▶ What needs to be done: Within the records below is a range that opens at the line with "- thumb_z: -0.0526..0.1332" and closes at the line with "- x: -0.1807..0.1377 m". Return that range word for word, both ends included, and only that range.

▶ Data section:
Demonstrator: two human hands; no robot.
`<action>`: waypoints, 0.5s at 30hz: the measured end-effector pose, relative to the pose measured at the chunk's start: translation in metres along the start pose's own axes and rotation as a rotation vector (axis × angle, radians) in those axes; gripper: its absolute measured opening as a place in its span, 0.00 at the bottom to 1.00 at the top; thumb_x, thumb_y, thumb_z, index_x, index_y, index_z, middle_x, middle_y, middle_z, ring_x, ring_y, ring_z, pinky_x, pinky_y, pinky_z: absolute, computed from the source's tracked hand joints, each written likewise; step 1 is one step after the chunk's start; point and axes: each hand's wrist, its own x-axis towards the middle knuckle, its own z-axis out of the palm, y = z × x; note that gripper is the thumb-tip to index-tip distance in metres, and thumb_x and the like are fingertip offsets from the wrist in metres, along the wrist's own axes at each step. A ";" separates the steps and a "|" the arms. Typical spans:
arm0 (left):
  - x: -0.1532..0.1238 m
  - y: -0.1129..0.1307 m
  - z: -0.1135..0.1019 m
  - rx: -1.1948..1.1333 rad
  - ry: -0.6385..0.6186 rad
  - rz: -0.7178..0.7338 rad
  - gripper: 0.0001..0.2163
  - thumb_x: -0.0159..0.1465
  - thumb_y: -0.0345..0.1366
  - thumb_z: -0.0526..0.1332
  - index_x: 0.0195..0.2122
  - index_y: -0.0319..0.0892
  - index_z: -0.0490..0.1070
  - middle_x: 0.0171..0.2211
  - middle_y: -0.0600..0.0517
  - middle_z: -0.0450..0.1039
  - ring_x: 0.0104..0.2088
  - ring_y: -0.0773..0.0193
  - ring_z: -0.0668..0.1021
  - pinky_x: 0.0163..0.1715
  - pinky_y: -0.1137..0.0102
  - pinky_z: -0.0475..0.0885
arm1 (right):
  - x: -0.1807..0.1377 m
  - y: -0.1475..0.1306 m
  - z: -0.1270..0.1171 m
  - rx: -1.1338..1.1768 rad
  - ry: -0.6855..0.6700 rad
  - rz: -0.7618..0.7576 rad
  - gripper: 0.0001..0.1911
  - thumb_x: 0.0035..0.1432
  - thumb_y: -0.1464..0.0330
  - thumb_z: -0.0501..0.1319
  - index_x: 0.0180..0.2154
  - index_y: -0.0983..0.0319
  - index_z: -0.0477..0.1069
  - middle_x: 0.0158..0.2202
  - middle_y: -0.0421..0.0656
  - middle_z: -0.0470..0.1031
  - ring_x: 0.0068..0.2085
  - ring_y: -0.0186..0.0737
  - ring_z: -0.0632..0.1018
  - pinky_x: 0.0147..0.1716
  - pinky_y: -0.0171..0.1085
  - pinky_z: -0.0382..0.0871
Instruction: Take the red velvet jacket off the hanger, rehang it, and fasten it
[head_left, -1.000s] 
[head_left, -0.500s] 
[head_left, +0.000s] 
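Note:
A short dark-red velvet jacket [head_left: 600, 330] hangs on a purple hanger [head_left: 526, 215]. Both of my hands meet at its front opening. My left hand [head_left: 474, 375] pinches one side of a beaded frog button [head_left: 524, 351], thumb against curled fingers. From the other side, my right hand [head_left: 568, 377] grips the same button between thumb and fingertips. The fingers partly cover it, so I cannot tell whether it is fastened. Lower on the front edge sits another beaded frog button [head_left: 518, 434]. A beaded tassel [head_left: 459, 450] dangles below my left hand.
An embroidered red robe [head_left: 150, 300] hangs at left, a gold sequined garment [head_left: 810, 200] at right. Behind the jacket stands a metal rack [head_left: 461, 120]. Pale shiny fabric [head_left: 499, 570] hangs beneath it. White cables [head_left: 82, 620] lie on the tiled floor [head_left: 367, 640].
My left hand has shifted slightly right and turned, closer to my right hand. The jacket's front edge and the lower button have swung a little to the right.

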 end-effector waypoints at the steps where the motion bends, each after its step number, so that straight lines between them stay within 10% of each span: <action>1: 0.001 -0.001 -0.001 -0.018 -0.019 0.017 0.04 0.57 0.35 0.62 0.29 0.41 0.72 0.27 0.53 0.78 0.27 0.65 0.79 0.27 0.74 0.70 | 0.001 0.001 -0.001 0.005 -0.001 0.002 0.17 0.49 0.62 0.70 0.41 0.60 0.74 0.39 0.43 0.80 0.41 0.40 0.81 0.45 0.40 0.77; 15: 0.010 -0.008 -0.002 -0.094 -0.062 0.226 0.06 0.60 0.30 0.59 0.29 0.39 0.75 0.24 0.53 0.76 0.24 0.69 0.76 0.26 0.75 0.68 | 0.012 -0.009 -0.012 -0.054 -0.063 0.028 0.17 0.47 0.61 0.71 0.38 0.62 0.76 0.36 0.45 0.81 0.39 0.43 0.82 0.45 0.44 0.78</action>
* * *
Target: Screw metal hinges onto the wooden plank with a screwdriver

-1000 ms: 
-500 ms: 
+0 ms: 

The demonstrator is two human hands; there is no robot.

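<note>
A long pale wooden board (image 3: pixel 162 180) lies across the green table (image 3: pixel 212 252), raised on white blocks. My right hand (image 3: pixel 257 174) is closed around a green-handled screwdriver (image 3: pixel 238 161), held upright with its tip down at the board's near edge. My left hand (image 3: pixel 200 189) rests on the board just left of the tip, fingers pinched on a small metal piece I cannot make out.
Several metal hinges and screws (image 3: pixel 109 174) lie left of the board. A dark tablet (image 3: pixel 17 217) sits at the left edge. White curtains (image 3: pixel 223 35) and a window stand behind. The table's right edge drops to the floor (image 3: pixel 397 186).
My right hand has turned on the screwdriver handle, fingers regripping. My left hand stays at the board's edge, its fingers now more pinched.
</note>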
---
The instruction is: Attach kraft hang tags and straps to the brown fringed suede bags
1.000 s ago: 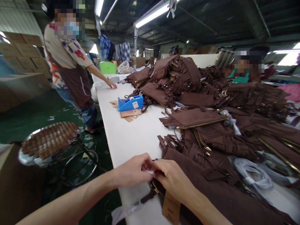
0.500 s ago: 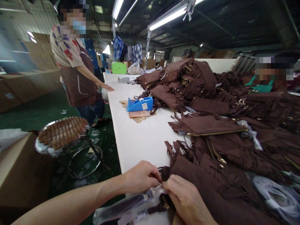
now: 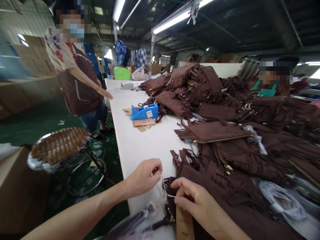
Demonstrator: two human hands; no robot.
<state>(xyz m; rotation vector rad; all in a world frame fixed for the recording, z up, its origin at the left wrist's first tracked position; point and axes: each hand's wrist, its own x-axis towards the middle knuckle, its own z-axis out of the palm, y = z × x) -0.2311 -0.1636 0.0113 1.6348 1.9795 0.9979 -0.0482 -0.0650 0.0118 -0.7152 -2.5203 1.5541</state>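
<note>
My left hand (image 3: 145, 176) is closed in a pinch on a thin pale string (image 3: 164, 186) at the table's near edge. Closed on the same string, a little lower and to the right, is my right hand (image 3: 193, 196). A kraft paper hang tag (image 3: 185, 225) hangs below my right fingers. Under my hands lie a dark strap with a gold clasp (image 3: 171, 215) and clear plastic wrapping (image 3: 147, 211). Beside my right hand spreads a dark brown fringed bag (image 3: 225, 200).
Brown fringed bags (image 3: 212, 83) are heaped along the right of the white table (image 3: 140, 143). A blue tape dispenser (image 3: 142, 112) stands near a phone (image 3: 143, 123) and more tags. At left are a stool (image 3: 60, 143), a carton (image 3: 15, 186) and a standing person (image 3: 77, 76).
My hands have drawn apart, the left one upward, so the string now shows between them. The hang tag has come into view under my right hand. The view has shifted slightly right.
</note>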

▶ Finished exercise:
  - thumb_z: -0.0526..0.1332
  - index_x: 0.0195..0.2122
  - index_y: -0.0319..0.0892
  - index_z: -0.0490..0.1070
  - middle_x: 0.0171..0.2211
  - middle_y: -0.0600..0.0517
  - middle_z: -0.0450..0.1039
  - ring_x: 0.0104..0.2088
  - ring_y: -0.0773..0.0193
  - ring_z: -0.0668..0.1021
  - pinky_x: 0.0163..0.1715
  - pinky_y: -0.1137..0.0102
  - pinky_z: -0.0475..0.0885
arm1 (right):
  - x: -0.1807..0.1377 m

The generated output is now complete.